Menghadapi berbagai permasalahan kependudukan dan kesehatan reproduksi dewasa ini, PKBI menyatakan bahwa pengembangan berbagai programnya didasarkan pada pendekatan yang berbasis hak sensitif gender dan peningkatan kualitas pelayanan serta keberpihakan kepada masyarakat miskin dan marjinal melalui semboyan “berjuang untuk pemenuhan hak-hak kesehatan seksual dan reproduksi”.

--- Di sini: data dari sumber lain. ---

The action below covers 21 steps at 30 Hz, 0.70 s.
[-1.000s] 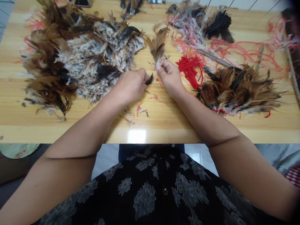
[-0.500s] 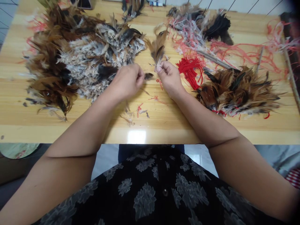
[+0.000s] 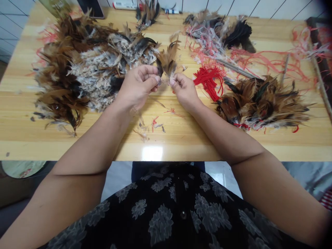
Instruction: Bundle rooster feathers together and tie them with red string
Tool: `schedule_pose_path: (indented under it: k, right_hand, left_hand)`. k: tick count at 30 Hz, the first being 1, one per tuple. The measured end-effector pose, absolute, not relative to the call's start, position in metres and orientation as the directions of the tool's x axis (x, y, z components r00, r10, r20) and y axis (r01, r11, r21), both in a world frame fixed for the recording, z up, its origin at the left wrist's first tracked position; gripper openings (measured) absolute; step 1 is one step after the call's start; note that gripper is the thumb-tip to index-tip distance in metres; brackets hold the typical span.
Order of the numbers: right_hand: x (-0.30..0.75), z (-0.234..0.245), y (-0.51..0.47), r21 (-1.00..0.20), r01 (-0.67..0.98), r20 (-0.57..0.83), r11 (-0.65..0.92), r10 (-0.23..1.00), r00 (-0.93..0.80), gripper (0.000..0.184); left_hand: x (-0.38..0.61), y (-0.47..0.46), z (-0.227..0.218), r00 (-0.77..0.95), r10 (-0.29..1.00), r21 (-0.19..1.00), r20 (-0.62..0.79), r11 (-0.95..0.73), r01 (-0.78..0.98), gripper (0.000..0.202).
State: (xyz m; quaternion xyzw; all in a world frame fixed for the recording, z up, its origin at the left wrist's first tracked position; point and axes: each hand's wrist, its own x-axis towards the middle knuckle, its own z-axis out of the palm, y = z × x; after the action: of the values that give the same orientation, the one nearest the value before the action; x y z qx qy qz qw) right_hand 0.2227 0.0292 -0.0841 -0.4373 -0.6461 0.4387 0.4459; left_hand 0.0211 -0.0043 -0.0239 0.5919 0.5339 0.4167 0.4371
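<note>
My right hand (image 3: 184, 91) pinches the quill ends of a small bunch of brown feathers (image 3: 170, 59), which fans upward. Close to its left, my left hand (image 3: 137, 84) is closed, thumb against fingers, on a dark feather (image 3: 159, 66) that stands beside the bunch. A large pile of brown, black and fluffy grey-white feathers (image 3: 90, 74) spreads to the left of my left hand. Just right of my right hand lies a bundle of red string (image 3: 209, 81). Tied brown feathers (image 3: 261, 100) with red string at their base rest farther right.
Pink and white plastic strands (image 3: 207, 34) and black feathers (image 3: 238, 34) lie at the back right, near thin sticks (image 3: 237, 68). A phone (image 3: 92, 7) and a marker (image 3: 126, 5) are at the back edge. Red string scraps (image 3: 155, 121) lie on the wooden table (image 3: 186, 141).
My left hand has turned and risen, bringing the dark feather up beside the bunch. My right hand, still pinching the brown feathers, has shifted slightly left. The view has tilted up a little.
</note>
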Motion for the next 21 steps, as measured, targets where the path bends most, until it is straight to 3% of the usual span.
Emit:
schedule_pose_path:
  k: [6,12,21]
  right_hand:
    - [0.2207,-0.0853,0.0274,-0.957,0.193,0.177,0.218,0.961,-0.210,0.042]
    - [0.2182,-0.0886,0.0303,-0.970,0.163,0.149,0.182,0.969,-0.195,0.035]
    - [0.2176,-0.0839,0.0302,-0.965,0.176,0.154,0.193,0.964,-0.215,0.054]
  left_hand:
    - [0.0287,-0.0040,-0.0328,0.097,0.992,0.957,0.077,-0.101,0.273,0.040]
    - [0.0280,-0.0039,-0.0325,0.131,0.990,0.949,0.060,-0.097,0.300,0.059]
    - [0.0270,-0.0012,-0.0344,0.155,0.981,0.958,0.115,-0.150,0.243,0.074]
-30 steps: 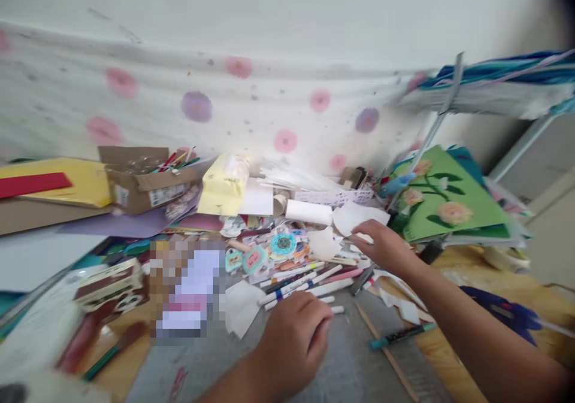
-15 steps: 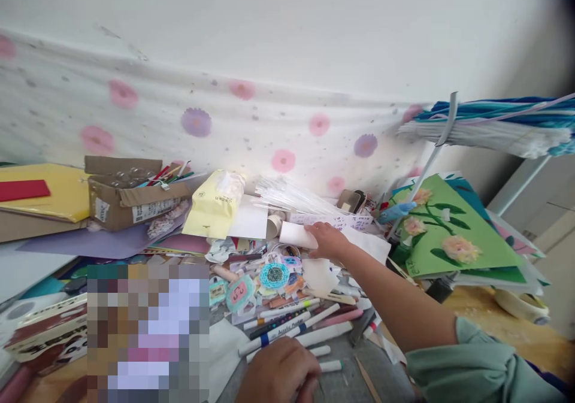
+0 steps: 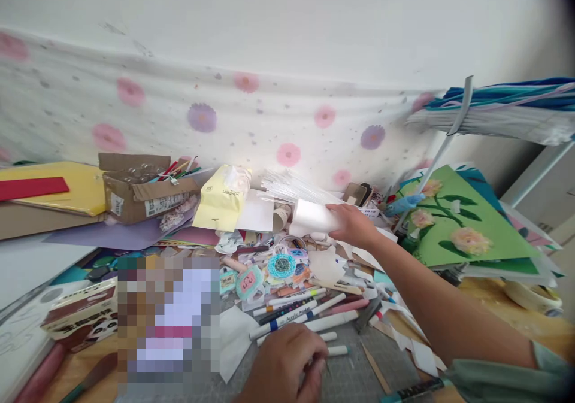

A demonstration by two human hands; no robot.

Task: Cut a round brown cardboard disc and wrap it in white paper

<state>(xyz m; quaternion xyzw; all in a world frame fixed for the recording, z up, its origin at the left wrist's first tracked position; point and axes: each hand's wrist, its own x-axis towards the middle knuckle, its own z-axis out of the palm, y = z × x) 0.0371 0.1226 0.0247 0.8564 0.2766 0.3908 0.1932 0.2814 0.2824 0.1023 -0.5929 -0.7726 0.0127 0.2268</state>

Kepekaan dan kepedulian PKBI terhadap masalah kesehatan perempuan pada gilirannya menyadarkan masyarakat untuk menempatkan KB dalam perspektif yang lebih luas, yaitu kesehatan reproduksi. Kerja keras yang terus menerus membuahkan pengakuan dunia terhadap eksistensi PKBI. Pada tahun 1969 PKBI mencatat sejarah baru sebagai anggota penuh IPPF, sebuah lembaga federasi internasional beranggotakan 184 negara yang memperjuangkan pemenuhan hak dan kesehatan seksual dan reproduksi bagi masyarakat di seluruh dunia.

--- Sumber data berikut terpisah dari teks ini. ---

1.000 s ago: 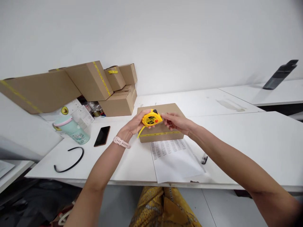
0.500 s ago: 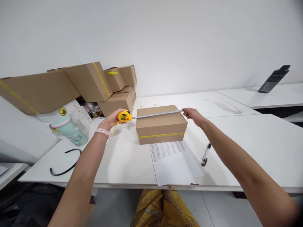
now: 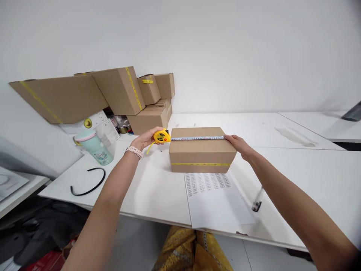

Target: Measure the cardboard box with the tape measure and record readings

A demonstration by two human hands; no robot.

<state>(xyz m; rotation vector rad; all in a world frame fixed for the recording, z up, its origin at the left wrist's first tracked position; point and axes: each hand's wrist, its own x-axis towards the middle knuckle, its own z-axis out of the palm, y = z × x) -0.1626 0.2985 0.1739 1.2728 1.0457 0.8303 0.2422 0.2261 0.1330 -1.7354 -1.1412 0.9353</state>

Perjuangan PKBI dalam mewujudkan keluarga sejahtera melalui program KB mulai direspon oleh Pemerintah. Pada bulan Oktober 1969, Pemerintah Indonesia mendirikan Lembaga Keluarga Berencana Nasional (LKBN). Awal berdirinya, LKBN diberi tugas memberi pelayanan KB di Jawa dan Bali. PKBI tetap menjalankan peran utamanya yaitu menyelenggarakan pelatihan, riset, sosialisasi dan pelayanan KB di beberapa wilayah lainnya. Pada tahun 1970, Pemerintah merubah LKBN menjadi BKKBN (Badan Koordinasi Keluarga Berencana Nasional), sekarang Badan Kependudukan dan Keluarga Berencana Nasional. Sejak masa itu, KB dipandang sebagai bagian integral dari pembangunan Indonesia.
Setelah melalui lima dasawarsa, PKBI kini berada di 26 Provinsi mencakup 249 Kabupaten/Kota di Indonesia. Tantangan PKBI saat ini adalah terus konsisten dan berinovasi dalam memperjuangkan hak-hak kesehatan seksual dan reproduksi untuk seluruh masyarakat khususnya untuk kelompok yang terpinggirkan.